Stored data entries:
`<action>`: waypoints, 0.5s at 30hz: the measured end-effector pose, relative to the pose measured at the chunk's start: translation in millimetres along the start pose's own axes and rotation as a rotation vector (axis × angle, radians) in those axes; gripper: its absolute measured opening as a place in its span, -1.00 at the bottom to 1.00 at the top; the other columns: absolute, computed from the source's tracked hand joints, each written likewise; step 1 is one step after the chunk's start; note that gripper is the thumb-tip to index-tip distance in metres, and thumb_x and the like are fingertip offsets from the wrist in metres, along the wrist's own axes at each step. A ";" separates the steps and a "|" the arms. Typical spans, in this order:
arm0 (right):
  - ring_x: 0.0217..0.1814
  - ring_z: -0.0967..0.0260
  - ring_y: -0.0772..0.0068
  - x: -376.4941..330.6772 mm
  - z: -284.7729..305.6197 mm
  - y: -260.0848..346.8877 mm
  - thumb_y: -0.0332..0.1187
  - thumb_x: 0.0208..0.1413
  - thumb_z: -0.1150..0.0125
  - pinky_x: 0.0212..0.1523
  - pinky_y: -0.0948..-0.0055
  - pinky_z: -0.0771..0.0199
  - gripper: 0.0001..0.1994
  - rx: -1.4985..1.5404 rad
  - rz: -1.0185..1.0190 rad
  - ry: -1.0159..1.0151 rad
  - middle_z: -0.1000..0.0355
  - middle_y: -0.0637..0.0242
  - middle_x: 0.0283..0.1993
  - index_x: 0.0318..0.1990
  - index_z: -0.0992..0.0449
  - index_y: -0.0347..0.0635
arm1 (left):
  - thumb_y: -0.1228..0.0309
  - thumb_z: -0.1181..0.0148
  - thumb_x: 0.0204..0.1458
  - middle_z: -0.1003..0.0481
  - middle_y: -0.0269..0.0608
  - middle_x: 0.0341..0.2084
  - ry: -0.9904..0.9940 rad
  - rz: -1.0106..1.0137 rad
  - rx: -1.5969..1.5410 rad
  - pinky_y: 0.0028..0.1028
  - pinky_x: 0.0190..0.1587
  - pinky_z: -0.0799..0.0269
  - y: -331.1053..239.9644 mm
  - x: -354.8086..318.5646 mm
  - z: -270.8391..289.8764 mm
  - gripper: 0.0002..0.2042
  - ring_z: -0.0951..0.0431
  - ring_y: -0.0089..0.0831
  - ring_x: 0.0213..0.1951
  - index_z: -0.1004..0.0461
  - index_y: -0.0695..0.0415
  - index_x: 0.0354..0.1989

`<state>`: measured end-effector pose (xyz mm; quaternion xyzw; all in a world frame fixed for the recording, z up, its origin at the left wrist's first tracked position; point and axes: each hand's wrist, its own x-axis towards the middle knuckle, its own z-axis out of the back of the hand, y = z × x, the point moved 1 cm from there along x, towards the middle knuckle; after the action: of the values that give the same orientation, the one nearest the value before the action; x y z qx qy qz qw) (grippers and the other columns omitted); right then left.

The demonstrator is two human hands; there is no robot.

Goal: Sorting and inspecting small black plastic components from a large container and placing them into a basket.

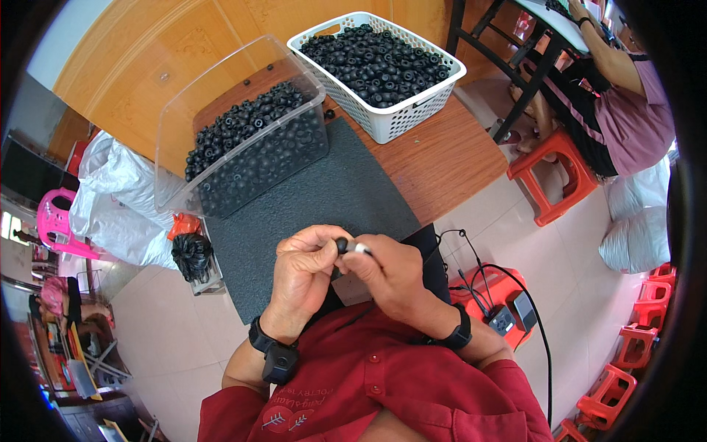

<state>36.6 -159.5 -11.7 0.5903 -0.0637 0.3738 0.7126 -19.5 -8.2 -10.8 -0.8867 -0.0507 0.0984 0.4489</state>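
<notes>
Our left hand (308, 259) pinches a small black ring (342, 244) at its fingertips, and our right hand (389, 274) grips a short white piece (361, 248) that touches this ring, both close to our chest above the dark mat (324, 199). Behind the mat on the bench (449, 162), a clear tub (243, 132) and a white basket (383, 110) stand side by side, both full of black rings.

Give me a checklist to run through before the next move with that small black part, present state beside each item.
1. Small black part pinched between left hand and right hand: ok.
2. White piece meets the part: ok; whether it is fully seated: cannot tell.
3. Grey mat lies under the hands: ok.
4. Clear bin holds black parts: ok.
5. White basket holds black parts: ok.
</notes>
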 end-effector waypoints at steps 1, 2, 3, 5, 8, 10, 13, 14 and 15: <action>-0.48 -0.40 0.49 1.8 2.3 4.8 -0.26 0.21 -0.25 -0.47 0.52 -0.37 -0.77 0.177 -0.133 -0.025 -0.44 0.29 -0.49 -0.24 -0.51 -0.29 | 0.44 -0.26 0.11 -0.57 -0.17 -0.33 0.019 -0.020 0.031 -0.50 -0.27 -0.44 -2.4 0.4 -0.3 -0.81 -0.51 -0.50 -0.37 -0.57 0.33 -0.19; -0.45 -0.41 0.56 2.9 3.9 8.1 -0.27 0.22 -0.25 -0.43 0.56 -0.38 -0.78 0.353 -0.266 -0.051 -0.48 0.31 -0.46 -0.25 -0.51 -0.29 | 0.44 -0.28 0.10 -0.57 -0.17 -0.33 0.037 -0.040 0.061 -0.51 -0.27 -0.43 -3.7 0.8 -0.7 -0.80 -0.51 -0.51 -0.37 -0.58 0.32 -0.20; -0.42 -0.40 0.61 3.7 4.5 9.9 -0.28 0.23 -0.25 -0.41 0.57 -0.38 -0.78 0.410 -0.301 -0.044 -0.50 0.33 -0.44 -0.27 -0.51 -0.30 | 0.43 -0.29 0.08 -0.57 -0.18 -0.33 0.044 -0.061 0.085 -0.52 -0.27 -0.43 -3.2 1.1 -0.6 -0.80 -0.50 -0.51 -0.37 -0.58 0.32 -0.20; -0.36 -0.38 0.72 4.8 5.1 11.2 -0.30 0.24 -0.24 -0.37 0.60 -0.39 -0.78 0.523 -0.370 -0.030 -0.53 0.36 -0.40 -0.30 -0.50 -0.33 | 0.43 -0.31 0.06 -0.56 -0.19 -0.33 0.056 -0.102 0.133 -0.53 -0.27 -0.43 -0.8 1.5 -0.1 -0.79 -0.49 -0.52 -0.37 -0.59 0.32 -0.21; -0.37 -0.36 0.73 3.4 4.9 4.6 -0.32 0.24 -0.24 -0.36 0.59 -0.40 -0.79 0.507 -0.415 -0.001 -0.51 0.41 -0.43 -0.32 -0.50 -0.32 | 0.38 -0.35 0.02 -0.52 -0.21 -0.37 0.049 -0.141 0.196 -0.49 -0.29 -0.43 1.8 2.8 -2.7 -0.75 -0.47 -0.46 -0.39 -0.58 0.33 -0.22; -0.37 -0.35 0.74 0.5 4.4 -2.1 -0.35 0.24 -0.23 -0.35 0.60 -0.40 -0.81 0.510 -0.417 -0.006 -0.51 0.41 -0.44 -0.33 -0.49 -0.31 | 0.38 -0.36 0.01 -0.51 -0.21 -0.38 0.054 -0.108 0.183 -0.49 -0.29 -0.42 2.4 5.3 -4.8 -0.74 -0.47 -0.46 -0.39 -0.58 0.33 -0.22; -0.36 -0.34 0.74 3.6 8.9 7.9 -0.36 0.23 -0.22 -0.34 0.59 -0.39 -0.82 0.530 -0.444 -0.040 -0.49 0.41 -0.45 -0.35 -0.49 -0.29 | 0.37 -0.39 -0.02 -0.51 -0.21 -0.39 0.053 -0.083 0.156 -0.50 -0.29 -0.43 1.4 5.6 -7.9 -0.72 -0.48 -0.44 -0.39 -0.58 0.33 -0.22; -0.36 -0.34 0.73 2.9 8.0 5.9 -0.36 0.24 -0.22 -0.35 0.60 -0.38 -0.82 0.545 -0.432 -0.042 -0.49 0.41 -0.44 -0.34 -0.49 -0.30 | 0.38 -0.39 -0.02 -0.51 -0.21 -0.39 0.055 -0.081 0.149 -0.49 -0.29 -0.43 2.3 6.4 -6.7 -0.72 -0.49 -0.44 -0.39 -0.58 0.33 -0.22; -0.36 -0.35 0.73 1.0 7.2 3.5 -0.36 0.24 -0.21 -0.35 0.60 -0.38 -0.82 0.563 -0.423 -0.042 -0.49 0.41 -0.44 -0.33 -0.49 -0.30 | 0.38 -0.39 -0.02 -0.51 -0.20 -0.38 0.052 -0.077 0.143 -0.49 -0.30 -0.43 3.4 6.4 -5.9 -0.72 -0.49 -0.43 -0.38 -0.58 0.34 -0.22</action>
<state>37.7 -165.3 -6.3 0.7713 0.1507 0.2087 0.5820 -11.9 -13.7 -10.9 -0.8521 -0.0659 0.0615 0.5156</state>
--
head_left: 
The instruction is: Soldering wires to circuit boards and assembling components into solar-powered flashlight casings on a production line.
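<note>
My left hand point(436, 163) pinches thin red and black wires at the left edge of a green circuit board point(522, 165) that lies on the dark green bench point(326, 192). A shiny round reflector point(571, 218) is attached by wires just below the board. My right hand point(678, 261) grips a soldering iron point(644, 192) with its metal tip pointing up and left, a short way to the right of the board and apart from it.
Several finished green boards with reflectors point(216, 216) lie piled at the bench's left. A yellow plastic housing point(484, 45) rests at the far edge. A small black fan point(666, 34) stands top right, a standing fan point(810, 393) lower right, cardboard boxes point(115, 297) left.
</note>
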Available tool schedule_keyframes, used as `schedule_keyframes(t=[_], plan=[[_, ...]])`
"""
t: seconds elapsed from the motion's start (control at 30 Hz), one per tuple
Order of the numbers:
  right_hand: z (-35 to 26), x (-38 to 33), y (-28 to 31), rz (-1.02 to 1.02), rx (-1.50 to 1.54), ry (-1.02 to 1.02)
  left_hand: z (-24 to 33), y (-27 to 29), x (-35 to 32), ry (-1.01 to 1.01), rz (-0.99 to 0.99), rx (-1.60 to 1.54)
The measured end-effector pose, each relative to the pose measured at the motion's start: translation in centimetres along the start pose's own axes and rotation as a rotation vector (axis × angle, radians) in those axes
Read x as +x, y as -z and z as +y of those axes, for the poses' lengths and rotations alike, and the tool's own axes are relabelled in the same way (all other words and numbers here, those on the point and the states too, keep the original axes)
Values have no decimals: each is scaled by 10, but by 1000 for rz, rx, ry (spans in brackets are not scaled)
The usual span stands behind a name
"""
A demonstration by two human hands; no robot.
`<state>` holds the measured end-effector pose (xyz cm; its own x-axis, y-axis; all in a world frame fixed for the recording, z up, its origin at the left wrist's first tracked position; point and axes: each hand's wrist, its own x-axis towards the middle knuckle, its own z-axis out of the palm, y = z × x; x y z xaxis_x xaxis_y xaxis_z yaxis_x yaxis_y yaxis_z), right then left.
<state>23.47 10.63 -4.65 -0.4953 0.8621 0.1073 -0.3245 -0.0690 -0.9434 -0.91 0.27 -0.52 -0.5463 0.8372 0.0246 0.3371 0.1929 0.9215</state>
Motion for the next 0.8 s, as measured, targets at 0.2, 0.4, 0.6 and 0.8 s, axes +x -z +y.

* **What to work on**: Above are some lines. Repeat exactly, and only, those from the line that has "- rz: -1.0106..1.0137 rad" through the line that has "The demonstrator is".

* **Answer to this problem**:
  - rz: -1.0106..1.0137 rad
  - rx: -1.5969..1.5410 rad
  - pinky_y: 0.0028..0.1028
  - pinky_x: 0.0190..0.1587
  - pinky_z: -0.0799..0.0269
  - y: -331.1053..239.9644 mm
  - x: -354.8086..318.5646 mm
  - z: -270.8391..289.8764 mm
  - gripper: 0.0002..0.2042
  - ring_z: -0.0951..0.0431
  - ring_y: -0.0089..0.0831
  - ring_x: 0.0213..0.1951
  - index_z: -0.1004..0.0461
  - index_y: -0.0695..0.0415
  - index_x: 0.0354..0.1989

`<state>`: measured end-effector pose (xyz mm; quaternion xyzw; all in a world frame fixed for the recording, z up, its origin at the left wrist's first tracked position; point and axes: each hand's wrist, its own x-axis towards the middle knuckle, its own z-axis out of the back of the hand, y = z × x, the point moved 1 cm from there along x, towards the middle knuckle; after the action: of the values that give the same orientation, the one nearest the value before the action; x y z qx qy qz qw) (grippers and the other columns omitted); right then left.

The demonstrator is two human hands; there is no robot.

Nothing remains to be done for this exercise.